As Hagerstrand has defined, we have had to deal with our ‘Capability’ constraints. This is one of the key constraints I feel most people encounter when going to the movies. The actual effort of going, do I have enough energy to sit in the cinema for over 2 hours? I feel the answer can be varied depending on days. This type of thinking leads towards ‘Coupling’ constraints. Debating on which cinemas we want to go to, if I want to be out in a social setting on a cold night and interaction with other people.
We sit in the cinema, after purchasing our tickets and not being tempted by the candy bar (which we noticed nothing has prices on it, making you have to ask to see if you can afford it or not). It’s a 7.50 session, so not exactly late, though the cinema isn’t very busy, 20 people max. There is many couples, all relatively young. My friend and I both groan as we automatically assume that young people will talk during the movie as we both do ourselves. We often will talk if the movie makes reference to something we like or anything like that. We are sitting pretty much in the middle of the cinema, so we can have the best view or screen. All the couples are sitting either in front rows or behind us. We have that relief feeling that we don’t have anyone directly near us though also somewhat insulted that nobody wants to be near us? Like are we those weirdos you see on the train no one wants to be near? As the movie is playing, I really need to use the bathroom and ofcourse have that dilemma in my head “do I hold it?” then I won’t stop thinking about needing to go and wishing I could just pause the movie, this is the ‘Authority’ constraint at play. The whole movie theatre experience is an Authoritarian environment. You pay for your ticket, pay for food; sit in assigned seat (supposedly), you don’t talk during movie, you can’t pause or rewind the movie.

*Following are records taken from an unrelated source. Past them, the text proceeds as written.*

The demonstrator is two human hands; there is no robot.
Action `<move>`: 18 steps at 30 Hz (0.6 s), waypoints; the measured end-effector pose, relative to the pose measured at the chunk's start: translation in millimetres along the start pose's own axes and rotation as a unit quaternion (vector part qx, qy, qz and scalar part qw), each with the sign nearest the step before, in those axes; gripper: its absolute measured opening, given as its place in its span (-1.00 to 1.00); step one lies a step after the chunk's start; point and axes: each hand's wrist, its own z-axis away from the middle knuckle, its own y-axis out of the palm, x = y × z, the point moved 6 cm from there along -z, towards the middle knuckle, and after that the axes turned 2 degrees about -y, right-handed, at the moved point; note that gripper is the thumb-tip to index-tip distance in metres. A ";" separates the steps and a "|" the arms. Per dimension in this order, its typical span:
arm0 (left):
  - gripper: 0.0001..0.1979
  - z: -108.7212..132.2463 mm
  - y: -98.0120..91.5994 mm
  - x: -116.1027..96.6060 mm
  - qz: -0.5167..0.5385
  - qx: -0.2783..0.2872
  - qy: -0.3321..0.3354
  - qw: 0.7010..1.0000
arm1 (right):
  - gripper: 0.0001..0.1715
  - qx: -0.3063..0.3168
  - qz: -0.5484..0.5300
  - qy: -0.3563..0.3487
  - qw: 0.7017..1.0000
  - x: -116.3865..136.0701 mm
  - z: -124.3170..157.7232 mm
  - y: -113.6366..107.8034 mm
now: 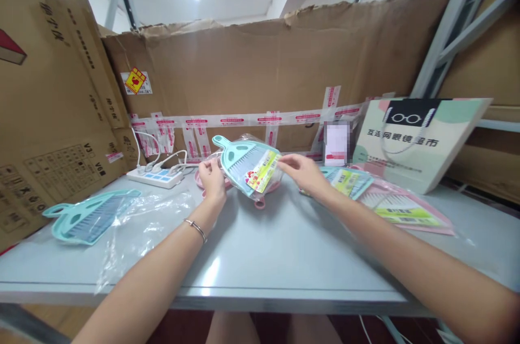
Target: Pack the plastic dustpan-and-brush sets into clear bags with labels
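Note:
A mint-green dustpan and brush set [241, 162] in a clear bag is tilted up above the middle of the table, its yellow label [263, 172] facing me. My left hand [212, 180] is closed at the bag's left edge, below the set's handle. At the right edge, beside the label, my right hand [300, 170] pinches the bag. Behind and beneath this set, pink dustpan pieces [260, 203] show in part; the rest of them is hidden.
Another mint dustpan and brush [97, 219] lies left beside a loose clear bag [146, 230]. Right are bagged mint [349, 181] and pink [406, 206] sets. A power strip [156, 175], phone [337, 142], paper bag [418, 143] and big cardboard boxes [252, 73] stand behind.

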 end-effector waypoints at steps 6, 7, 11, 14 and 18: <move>-0.86 3.3 2.1 -4.0 -0.007 0.002 0.025 1.000 | -0.58 0.003 -0.283 0.212 0.935 -32.0 0.5 58.3; -0.87 2.8 1.9 -4.2 -0.017 -0.002 0.029 0.999 | -0.55 -0.007 -0.282 0.216 0.935 -36.8 -0.7 56.3; -0.88 -6.2 -7.7 -5.0 -0.045 -0.056 0.037 0.997 | -0.56 -0.026 -0.190 0.197 0.962 -54.9 -10.0 19.6; -0.88 -14.5 -13.5 -4.2 -0.038 -0.068 0.036 0.996 | -0.61 -0.097 0.025 0.129 0.987 -58.7 -18.5 -26.0; -0.87 -16.2 -12.3 -0.4 -0.026 -0.050 0.039 0.998 | -0.74 -0.166 0.142 -0.045 0.975 -33.2 -14.2 -29.6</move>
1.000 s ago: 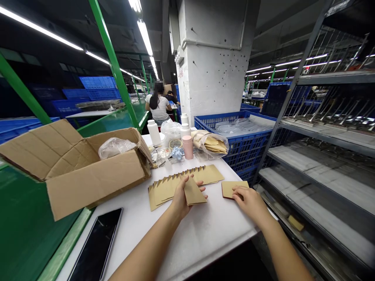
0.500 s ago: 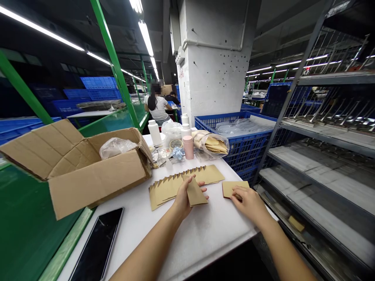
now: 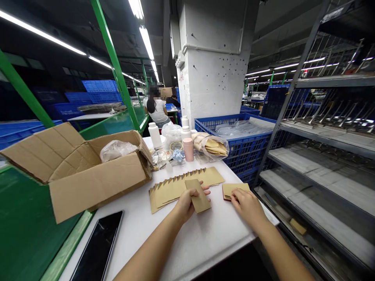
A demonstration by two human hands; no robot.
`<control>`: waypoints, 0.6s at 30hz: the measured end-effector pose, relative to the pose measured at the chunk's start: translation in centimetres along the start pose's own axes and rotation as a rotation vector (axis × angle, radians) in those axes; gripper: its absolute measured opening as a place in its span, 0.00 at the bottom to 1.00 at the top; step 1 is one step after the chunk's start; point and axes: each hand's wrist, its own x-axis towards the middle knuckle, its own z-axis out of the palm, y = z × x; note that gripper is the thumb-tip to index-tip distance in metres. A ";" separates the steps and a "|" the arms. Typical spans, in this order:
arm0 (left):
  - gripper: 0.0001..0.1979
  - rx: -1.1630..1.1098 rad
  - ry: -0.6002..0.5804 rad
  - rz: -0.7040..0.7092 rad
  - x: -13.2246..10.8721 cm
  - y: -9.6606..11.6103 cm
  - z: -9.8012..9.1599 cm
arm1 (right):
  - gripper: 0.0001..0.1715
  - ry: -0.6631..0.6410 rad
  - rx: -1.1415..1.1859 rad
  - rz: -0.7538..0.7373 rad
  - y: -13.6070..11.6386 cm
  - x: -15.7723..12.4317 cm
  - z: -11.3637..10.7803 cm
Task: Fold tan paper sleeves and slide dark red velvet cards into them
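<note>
My left hand (image 3: 187, 203) is closed on a small brown paper envelope (image 3: 198, 197), thumb on top and fingers behind it. Under and past it, a row of overlapping brown paper envelopes (image 3: 172, 188) lies fanned across the white table (image 3: 187, 244). At the right, a small stack of brown paper pieces (image 3: 236, 188) with a dark red lower edge rests near the table's side. My right hand (image 3: 246, 203) lies on this stack's near edge, fingers curled and pinching a top piece, which appears slightly lifted; the fingertips are partly hidden.
A phone (image 3: 98, 246) lies at the left, below an open cardboard box (image 3: 99, 185). White bottles (image 3: 154, 134), a pink bottle (image 3: 188, 150) and a bag of envelopes (image 3: 215, 146) stand behind. A blue crate (image 3: 249, 150) and metal rack (image 3: 310, 168) border the right. A person (image 3: 156, 109) sits farther back.
My left hand has turned the envelope so its face lies flatter, with the thumb over it. My right hand stays at the stack, where a top piece now looks slightly raised.
</note>
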 end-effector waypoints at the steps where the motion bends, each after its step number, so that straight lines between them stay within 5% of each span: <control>1: 0.30 0.024 -0.004 0.009 0.1 0.0 -0.1 | 0.11 0.012 0.000 0.010 0.0 0.0 0.0; 9: 0.31 0.138 -0.186 0.041 -1.4 0.1 0.8 | 0.07 0.375 0.338 0.175 -2.6 0.5 -1.5; 14: 0.32 0.103 -0.277 0.012 -1.8 0.1 0.8 | 0.09 0.306 0.955 0.268 -7.1 1.0 -1.2; 18: 0.25 0.122 -0.210 -0.004 -1.3 0.8 -0.4 | 0.14 0.180 1.281 0.349 -8.3 0.8 -0.5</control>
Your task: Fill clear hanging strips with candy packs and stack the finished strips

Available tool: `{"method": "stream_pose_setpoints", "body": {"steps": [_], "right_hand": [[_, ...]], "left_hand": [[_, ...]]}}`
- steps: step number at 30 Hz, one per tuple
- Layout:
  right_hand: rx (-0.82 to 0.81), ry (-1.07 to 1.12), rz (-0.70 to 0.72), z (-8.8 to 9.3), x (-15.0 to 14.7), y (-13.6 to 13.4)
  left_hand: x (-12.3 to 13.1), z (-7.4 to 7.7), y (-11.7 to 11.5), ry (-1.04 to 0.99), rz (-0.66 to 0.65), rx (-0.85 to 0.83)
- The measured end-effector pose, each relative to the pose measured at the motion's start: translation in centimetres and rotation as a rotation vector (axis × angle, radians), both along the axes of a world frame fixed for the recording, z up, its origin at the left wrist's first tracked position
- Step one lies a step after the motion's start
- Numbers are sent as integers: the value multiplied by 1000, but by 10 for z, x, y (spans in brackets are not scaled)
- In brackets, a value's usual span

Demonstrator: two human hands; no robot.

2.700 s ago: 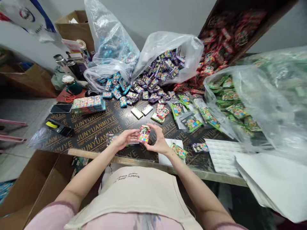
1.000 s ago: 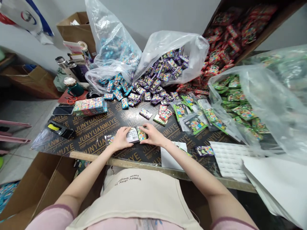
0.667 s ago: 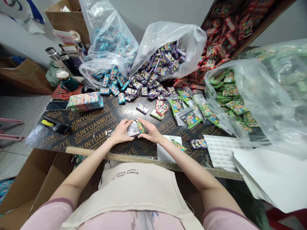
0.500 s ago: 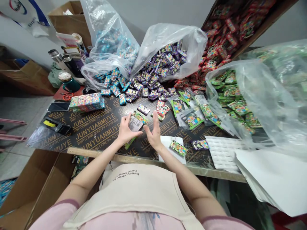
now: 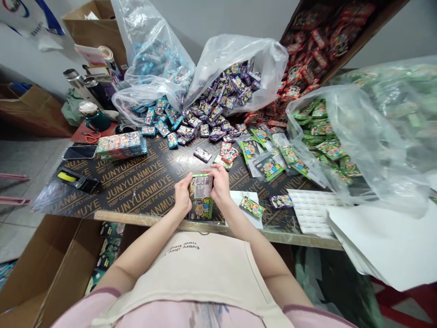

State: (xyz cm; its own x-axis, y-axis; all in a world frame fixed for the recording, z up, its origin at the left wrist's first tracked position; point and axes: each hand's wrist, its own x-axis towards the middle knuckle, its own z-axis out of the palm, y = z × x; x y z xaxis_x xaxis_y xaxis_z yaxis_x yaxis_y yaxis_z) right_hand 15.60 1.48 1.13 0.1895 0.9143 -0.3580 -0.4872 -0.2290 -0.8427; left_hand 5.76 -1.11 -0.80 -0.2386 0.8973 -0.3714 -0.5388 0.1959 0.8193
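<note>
Between my two hands is a flat printed packet (image 5: 202,187) with a green top edge and a pale label, held at the front of the table. My left hand (image 5: 183,195) pinches its left side. My right hand (image 5: 220,186) closes on its right side, fingers at the top corner. Just below it shows a green and dark printed panel (image 5: 202,208); I cannot tell whether this belongs to the same packet. Beyond my hands lie a purple sachet (image 5: 202,154) and red sachets (image 5: 230,155). A green sachet (image 5: 251,206) rests on white paper right of my right hand.
Plastic bags spill blue sachets (image 5: 160,114), purple sachets (image 5: 215,116) and green sachets (image 5: 329,141); a red heap (image 5: 300,68) stands behind. Flat green packs (image 5: 269,166) lie right. At left are a tape dispenser (image 5: 77,180), a phone (image 5: 80,152), and a box stack (image 5: 121,145).
My right hand, open before, has closed on the packet's right side. The packet has turned from tilted to nearly upright and come closer to the table's front edge.
</note>
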Motion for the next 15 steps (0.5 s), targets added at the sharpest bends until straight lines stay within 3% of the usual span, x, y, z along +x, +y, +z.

So when driving home after movie I really began to saw how Hagerstrand’s human constraints really affect daily life and rituals such as movie theatre trips. In the modern world today we have more freedoms with our technology than ever before; we have greater access, and interaction with our media. The cinema experience is an experience that is declining with future audiences. Statistics from Screen Australia show that attendance rate of movie goers has dropped with the average person attending the movies 10.7 times in 1994 to 6.8 times in 2014 that’s almost a 50% decrease. Screen Australia believes that media consumption is changing, people want more on-demand and easy access media from outlets such as Netflix & Apple store. Price is also another factor that now attributes to less movie goers, a British study showed that the average price for a movie trip, including ticket and food or parking fees now adds up to $17 making it a costly experience to do on the regular. As a student myself I’m thankful for student pricing some cinemas offer, also carpooling when you can and eating beforehand, so I can still experience the cinemas and continue to support this industry that is struggling in today’s world.